Include status in stats about delivery times

Previously these metrics weren't very useful because they could be skewed by long timings for failed notifications, which can take up to 72 hours to deliver. I'm intentionally not trying to have a dual running period (with the old and new names) because: - We don't use the current stats for anything (checking Grafana). - The current stats get turned into a "bucket" metric in Prometheus [1][2], which isn't very useful because it can only tell us the mean time to deliver, but we're actually interested in percentiles.

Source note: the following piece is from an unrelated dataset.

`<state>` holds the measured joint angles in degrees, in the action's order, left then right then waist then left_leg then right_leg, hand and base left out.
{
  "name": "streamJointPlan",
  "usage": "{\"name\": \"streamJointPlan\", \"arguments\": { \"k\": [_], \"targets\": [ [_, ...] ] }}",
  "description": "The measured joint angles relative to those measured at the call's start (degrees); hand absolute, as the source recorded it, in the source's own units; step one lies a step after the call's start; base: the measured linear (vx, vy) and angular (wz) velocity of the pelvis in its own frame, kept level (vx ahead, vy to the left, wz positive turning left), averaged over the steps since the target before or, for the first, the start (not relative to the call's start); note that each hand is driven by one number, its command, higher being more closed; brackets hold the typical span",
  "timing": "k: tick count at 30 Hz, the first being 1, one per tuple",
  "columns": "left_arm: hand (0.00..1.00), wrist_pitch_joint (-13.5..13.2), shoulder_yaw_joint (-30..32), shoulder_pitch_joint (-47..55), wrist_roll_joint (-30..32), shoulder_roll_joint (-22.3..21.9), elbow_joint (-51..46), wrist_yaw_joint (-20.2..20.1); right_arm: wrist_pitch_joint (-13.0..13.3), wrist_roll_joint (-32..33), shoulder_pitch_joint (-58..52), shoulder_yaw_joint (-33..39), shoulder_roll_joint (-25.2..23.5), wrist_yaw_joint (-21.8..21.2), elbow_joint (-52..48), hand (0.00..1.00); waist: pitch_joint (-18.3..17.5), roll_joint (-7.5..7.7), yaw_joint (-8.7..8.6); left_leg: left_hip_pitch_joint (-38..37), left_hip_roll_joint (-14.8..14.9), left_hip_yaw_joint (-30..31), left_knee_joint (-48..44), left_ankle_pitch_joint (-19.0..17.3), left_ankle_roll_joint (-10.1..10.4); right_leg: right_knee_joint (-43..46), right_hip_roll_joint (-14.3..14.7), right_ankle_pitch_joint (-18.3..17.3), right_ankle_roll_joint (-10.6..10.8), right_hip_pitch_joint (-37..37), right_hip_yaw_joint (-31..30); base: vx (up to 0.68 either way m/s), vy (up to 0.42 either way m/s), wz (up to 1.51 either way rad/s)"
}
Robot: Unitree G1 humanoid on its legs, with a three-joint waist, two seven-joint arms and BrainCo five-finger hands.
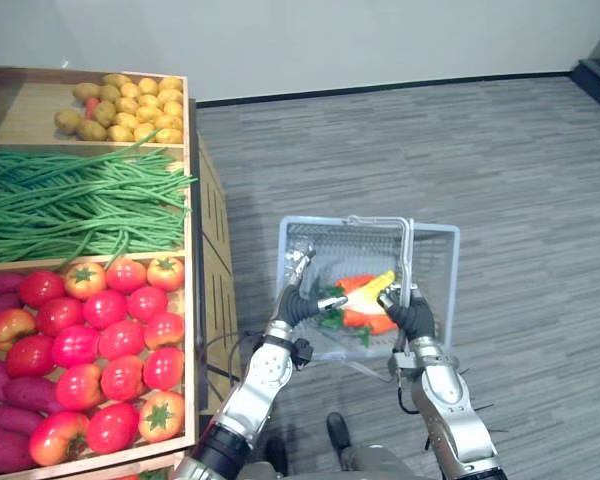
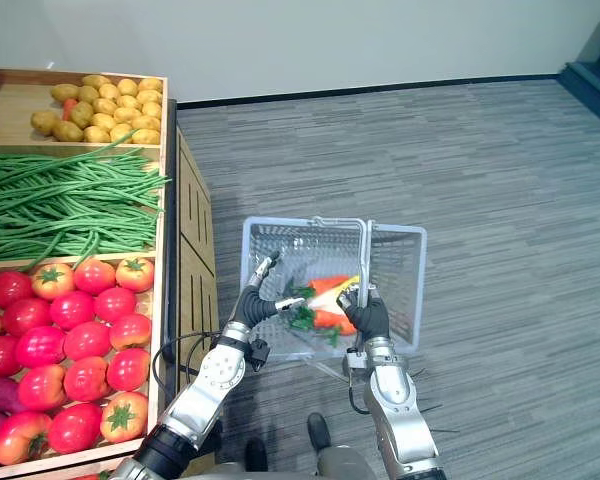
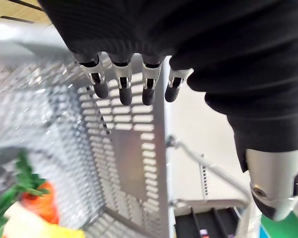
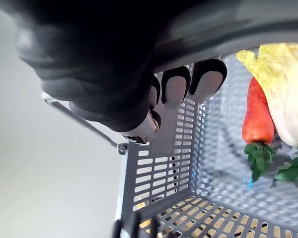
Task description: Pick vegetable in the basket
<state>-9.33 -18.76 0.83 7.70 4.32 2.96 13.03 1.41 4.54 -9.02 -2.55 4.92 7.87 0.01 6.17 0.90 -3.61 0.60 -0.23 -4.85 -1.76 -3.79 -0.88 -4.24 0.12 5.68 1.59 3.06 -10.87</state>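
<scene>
Grey basket [image 1: 438, 270] on the floor, vegetables loaded, beside the produce crates [image 1: 192, 300].
The right hand [image 1: 415, 318] has its fingers [image 4: 175, 87] clenched round the basket's handle [image 1: 407, 255]. The left hand [image 1: 298, 295] hovers at the basket's left wall, fingers [image 3: 121, 82] relaxed and grasping nothing. Carrots [image 1: 358, 285] with green tops and a pale yellow vegetable [image 1: 377, 287] lie inside the basket, between the two hands.

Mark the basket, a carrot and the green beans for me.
basket [image 1: 438, 270], left eye view, on its right side wall.
carrot [image 4: 257, 119], right wrist view, on the middle of its orange body.
green beans [image 1: 70, 200], left eye view, on the middle of the pile.
</scene>
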Motion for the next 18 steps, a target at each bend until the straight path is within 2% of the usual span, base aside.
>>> {"name": "streamJointPlan", "arguments": {
  "k": [4, 7, 11, 14, 18],
  "targets": [
    [0.00, -1.30, 4.02, 5.21, -5.40, 2.66, -3.41, -3.17, -0.13, -0.86, -0.25, 5.04, -0.06, 0.77, 4.23, 1.00, -0.02, -0.04, 1.18, -0.12, -0.10, 0.38, -0.01, 0.21, -0.12, -0.02, -0.16, 0.00, 0.00, -0.40, 0.60, -0.01, 0.026, 0.08],
    [0.00, -1.33, 10.70, 9.48, -9.97, 2.75, -3.36, -4.30, -0.26, -0.94, -0.60, 9.50, -0.13, 0.81, 7.91, 1.00, -0.18, -0.02, 1.44, -0.34, -0.27, 1.41, 0.24, 0.35, -0.21, -0.13, -0.36, -0.05, 0.04, -0.96, 1.57, -0.03, 0.027, 0.17],
    [0.00, -1.09, 17.79, 10.68, -10.02, 2.97, 3.85, -4.35, -0.25, -0.94, -1.58, 12.67, -0.11, 0.65, 11.92, 1.00, -1.06, -0.04, 1.47, -0.46, -0.51, 3.20, 1.91, 1.70, 0.26, -0.15, -0.61, -0.20, 0.23, -0.95, 3.56, -0.03, 0.012, 0.22],
    [0.00, 0.13, 20.66, 10.85, -9.02, 3.31, 10.03, -4.40, -0.26, -0.93, -1.61, 13.75, -0.09, -0.29, 15.85, 1.00, -1.40, -0.07, 1.66, -0.48, -0.47, 3.37, 1.99, 2.00, 0.40, -0.14, -0.65, -0.20, 0.24, -1.04, 4.09, -0.03, 0.010, 0.09],
    [0.00, 0.38, 21.64, 10.97, -5.28, 3.27, 13.90, -5.43, -0.29, -1.03, -2.18, 13.75, -0.12, -1.45, 18.27, 1.00, -1.40, -0.07, 1.89, -0.91, -0.47, 3.37, 3.10, 2.76, 0.59, -0.14, -0.67, -0.43, 0.57, -1.02, 4.48, -0.02, 0.006, 0.04]
  ]
}}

Switching to a new naming is an opportunity to fix the raw data and the way it's aggregated, using the same kind of "summary" metric that we now use for stats about our Celery tasks [3]. [1]: c330a8ac8a/paas/statsd/statsd-mapping.yml (L82) [2]: https://prometheus.io/docs/practices/histograms/#quantiles [3]: https://github.com/alphagov/notifications-aws/pull/890
2025-12-22 00:11:16 -05:00 · 2021-10-20 17:22:59 +01:00
parent c84daf0b7b
commit f974108934
4 changed files with 8 additions and 4 deletions
--- a/app/celery/process_sms_client_response_tasks.py
+++ b/app/celery/process_sms_client_response_tasks.py
@@ -75,7 +75,7 @@ def _process_for_status(notification_status, client_name, provider_reference, de

    if notification.sent_at:
        statsd_client.timing_with_dates(
-            'callback.{}.elapsed-time'.format(client_name.lower()),
+            f'callback.{client_name.lower()}.{notification_status}.elapsed-time',
            datetime.utcnow(),
            notification.sent_at
        )